Extract, from the records beneath this instruction, each line that contains the word "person".

###

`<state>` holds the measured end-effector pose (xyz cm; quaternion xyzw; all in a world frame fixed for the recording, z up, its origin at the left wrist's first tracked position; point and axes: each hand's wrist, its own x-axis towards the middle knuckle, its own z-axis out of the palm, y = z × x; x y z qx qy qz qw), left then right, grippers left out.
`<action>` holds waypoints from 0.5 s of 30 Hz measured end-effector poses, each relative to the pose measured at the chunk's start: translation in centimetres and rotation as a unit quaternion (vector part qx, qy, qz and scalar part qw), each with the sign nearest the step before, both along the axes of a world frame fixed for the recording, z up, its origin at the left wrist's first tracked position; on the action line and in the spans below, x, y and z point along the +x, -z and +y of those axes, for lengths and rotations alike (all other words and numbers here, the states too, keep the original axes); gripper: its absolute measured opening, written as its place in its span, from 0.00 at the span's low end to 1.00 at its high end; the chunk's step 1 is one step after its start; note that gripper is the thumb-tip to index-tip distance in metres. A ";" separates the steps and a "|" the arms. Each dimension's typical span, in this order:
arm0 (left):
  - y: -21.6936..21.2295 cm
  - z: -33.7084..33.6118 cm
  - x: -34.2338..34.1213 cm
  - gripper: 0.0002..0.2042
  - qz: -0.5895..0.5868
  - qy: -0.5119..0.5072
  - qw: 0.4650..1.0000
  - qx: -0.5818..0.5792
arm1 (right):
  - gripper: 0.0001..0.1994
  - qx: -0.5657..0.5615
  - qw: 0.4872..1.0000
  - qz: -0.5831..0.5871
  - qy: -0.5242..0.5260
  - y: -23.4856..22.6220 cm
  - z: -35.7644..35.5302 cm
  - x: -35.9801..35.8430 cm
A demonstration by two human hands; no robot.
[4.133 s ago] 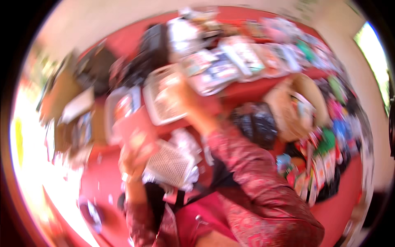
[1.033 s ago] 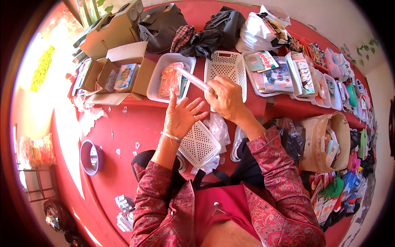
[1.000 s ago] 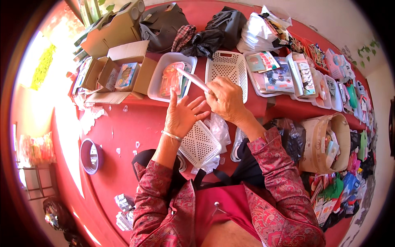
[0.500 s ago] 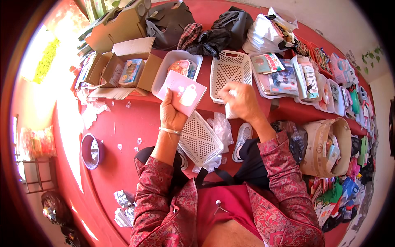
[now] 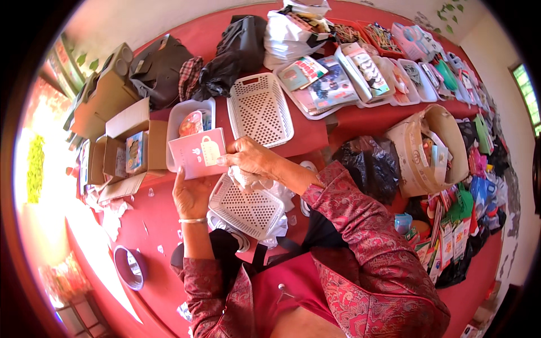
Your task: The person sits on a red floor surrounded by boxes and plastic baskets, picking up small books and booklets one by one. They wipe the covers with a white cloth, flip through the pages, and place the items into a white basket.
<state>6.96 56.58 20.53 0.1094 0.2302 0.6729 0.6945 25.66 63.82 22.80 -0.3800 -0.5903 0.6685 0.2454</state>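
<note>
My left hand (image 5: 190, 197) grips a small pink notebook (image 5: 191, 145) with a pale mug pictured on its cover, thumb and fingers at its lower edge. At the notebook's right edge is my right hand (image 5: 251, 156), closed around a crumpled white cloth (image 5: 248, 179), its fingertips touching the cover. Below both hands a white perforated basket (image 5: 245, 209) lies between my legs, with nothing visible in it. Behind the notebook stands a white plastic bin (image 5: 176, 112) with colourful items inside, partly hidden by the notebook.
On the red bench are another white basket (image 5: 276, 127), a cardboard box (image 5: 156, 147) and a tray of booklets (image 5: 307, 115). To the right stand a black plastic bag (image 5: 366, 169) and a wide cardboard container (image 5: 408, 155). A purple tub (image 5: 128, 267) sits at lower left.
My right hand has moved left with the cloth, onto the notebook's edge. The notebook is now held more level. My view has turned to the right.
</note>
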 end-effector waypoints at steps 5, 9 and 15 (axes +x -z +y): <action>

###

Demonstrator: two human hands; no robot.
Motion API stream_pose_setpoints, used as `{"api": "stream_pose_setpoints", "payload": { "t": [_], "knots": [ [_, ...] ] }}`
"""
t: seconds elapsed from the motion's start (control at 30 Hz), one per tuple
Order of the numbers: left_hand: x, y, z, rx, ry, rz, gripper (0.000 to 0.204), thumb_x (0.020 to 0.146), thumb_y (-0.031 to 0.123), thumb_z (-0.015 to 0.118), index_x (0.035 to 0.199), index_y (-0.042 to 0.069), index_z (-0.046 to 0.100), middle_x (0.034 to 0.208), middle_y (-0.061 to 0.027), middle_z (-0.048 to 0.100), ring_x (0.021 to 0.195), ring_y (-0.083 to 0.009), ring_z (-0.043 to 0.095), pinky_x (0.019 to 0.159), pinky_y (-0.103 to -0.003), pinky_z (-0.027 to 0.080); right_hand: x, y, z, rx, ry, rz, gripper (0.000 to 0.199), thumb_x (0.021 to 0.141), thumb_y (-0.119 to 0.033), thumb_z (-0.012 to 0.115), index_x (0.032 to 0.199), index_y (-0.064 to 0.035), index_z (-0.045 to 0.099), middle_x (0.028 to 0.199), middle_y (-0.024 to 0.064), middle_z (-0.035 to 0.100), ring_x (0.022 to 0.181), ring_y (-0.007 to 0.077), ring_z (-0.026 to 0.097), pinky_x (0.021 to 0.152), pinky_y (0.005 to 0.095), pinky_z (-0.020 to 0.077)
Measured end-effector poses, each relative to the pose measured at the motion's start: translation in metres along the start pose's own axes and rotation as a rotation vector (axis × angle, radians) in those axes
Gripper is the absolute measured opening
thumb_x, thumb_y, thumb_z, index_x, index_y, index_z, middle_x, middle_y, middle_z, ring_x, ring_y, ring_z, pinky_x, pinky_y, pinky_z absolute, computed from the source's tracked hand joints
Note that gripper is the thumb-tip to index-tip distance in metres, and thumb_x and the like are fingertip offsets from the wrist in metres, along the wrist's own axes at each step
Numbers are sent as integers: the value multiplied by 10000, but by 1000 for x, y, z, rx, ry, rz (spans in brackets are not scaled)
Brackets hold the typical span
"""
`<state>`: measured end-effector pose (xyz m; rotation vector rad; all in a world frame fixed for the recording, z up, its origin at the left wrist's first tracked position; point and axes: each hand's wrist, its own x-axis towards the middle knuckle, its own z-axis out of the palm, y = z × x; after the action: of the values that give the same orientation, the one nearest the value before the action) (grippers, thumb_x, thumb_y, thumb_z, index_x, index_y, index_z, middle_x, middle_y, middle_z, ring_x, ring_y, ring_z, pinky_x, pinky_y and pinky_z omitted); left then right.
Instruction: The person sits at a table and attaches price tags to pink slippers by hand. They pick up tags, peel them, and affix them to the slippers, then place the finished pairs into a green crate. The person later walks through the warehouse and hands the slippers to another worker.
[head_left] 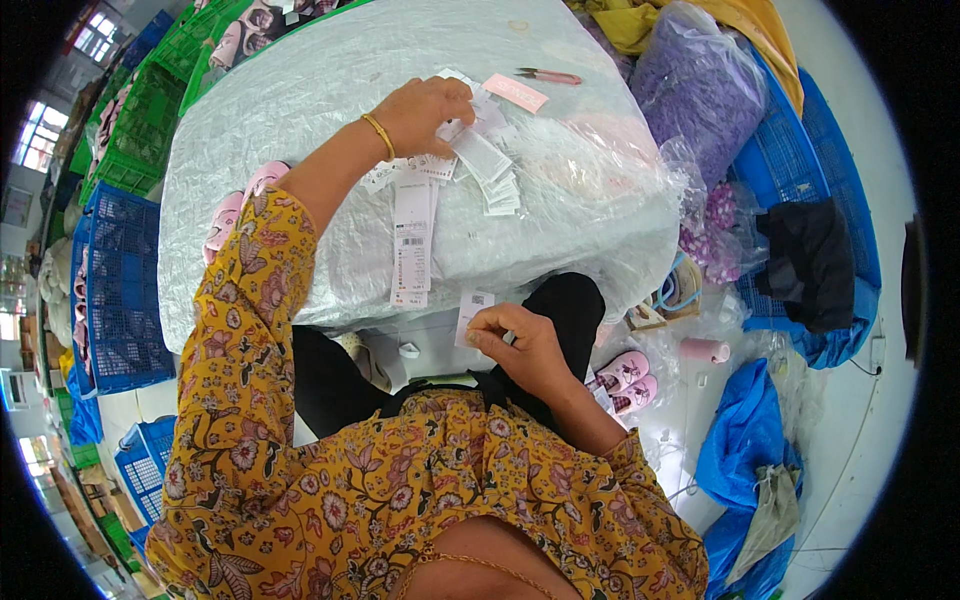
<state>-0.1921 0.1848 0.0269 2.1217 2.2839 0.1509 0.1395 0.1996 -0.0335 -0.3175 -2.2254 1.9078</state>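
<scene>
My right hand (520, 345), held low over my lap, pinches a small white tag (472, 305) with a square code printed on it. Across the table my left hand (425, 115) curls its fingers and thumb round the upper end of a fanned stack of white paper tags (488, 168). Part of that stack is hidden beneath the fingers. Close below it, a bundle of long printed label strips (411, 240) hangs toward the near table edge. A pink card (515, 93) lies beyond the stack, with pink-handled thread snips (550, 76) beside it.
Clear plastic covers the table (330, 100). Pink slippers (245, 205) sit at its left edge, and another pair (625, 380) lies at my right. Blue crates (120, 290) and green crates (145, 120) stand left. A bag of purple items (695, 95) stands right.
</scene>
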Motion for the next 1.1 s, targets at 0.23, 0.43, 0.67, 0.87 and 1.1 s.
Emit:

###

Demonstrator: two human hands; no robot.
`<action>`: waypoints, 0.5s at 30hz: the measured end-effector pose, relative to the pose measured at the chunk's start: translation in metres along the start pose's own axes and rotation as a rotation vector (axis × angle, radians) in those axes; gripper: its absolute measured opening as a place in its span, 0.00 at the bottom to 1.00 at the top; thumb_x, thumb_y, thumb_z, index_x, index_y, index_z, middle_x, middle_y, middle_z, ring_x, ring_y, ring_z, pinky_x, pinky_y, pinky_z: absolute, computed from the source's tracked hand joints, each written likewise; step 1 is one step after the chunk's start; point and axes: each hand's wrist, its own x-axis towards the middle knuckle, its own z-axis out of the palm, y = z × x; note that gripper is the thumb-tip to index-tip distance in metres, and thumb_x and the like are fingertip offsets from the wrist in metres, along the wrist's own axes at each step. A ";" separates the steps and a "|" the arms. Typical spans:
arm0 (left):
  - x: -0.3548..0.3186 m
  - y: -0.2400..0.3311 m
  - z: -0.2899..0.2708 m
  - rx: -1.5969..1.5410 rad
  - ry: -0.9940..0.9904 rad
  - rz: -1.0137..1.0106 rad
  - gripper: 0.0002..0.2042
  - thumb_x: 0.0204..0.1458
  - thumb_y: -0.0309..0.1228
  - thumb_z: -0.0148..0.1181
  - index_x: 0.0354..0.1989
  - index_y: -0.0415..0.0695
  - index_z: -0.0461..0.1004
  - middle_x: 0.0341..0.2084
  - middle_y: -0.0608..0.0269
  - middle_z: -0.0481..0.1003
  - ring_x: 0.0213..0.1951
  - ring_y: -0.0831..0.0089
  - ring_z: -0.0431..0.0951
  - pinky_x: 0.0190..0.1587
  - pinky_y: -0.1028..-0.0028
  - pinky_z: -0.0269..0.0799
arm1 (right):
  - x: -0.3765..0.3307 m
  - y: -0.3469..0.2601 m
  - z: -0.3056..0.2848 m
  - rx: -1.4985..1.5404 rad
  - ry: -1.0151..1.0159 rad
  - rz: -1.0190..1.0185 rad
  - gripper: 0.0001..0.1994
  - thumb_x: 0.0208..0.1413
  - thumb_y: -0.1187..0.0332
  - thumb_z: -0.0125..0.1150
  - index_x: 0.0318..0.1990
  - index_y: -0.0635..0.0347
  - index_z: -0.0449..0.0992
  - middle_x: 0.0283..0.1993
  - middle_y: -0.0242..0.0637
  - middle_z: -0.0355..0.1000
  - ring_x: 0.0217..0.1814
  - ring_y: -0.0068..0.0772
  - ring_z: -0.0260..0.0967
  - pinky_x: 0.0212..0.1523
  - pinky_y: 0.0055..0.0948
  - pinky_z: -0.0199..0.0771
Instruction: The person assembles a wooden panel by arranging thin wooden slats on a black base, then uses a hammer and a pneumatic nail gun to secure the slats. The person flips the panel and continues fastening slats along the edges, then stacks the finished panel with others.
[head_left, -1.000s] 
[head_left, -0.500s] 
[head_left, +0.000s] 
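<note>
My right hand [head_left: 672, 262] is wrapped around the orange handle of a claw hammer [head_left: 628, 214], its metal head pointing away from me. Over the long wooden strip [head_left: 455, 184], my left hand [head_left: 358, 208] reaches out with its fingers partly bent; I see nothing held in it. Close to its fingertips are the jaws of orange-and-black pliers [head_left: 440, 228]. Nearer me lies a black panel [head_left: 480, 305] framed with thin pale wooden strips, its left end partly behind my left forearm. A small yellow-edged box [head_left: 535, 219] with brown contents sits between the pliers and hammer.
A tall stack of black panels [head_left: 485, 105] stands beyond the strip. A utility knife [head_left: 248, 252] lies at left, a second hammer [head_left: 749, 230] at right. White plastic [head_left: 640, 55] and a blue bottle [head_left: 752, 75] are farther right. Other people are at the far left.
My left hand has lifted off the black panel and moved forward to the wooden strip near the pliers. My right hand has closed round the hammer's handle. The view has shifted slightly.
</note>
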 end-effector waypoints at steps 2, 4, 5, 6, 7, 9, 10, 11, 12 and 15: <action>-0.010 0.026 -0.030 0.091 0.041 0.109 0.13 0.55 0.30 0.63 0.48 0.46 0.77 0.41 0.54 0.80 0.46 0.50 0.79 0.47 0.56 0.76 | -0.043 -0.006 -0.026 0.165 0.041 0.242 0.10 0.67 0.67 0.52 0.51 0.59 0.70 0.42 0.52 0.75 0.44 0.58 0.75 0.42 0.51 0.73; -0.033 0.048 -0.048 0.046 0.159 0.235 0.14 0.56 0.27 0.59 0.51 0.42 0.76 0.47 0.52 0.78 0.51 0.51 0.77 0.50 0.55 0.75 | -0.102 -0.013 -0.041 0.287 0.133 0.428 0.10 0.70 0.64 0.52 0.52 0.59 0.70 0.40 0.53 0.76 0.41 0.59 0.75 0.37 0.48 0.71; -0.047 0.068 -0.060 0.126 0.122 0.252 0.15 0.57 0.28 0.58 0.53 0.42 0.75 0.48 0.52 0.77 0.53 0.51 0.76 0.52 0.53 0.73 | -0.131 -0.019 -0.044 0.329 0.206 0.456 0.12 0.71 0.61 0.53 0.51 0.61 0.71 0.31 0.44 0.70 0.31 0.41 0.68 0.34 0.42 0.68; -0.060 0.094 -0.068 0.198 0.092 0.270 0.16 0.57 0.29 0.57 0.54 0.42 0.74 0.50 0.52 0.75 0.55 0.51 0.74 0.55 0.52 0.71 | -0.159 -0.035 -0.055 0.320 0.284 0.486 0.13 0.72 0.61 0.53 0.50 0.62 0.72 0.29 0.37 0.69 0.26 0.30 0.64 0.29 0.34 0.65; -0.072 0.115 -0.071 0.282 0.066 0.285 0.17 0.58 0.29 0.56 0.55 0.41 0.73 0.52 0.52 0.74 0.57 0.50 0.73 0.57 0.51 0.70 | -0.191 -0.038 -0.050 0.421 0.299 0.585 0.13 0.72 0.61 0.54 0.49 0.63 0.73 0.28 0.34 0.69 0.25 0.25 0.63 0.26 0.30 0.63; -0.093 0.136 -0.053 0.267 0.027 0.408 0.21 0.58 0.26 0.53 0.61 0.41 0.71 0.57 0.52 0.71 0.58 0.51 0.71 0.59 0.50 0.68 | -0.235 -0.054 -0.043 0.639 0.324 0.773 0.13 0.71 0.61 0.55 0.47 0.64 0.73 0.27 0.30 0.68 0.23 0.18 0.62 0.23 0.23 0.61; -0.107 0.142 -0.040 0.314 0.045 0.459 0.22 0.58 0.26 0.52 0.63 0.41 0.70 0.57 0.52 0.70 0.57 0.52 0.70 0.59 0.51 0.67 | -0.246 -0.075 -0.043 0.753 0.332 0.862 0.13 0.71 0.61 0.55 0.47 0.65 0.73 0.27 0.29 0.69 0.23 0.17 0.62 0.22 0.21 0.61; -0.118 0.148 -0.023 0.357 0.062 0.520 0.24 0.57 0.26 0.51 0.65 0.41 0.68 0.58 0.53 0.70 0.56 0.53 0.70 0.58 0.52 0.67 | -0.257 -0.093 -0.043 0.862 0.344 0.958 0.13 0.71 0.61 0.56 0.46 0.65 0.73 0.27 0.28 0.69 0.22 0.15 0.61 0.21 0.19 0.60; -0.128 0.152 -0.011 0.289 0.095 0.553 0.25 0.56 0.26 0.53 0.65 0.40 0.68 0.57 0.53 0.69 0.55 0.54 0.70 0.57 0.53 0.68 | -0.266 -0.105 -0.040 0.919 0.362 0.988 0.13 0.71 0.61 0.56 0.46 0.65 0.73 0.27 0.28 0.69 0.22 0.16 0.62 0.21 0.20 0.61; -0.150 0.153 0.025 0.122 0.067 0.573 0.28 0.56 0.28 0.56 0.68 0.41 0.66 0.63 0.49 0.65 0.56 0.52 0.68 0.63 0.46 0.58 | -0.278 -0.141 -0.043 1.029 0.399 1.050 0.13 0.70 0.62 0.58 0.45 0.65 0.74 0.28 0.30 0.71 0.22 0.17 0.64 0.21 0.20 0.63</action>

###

• [Task result]:
Your task: The person sits on a red floor surrounded by boxes and plastic baskets, picking up small books and booklets one by one. They wipe the covers with a white cloth, flip through the pages, and place the items into a white basket.
Instruction: The person sits at a table and attaches price tags to pink slippers by hand. They pick up tags, peel them, and affix them to the slippers, then place the finished pairs into a green crate. The person later walks through the warehouse and hands the slippers to another worker.
Instruction: The person assembles a wooden panel by arranging thin wooden slats on a black base, then uses a hammer and a pneumatic nail gun to secure the slats. The person flips the panel and continues fastening slats along the edges, then stacks the finished panel with others.

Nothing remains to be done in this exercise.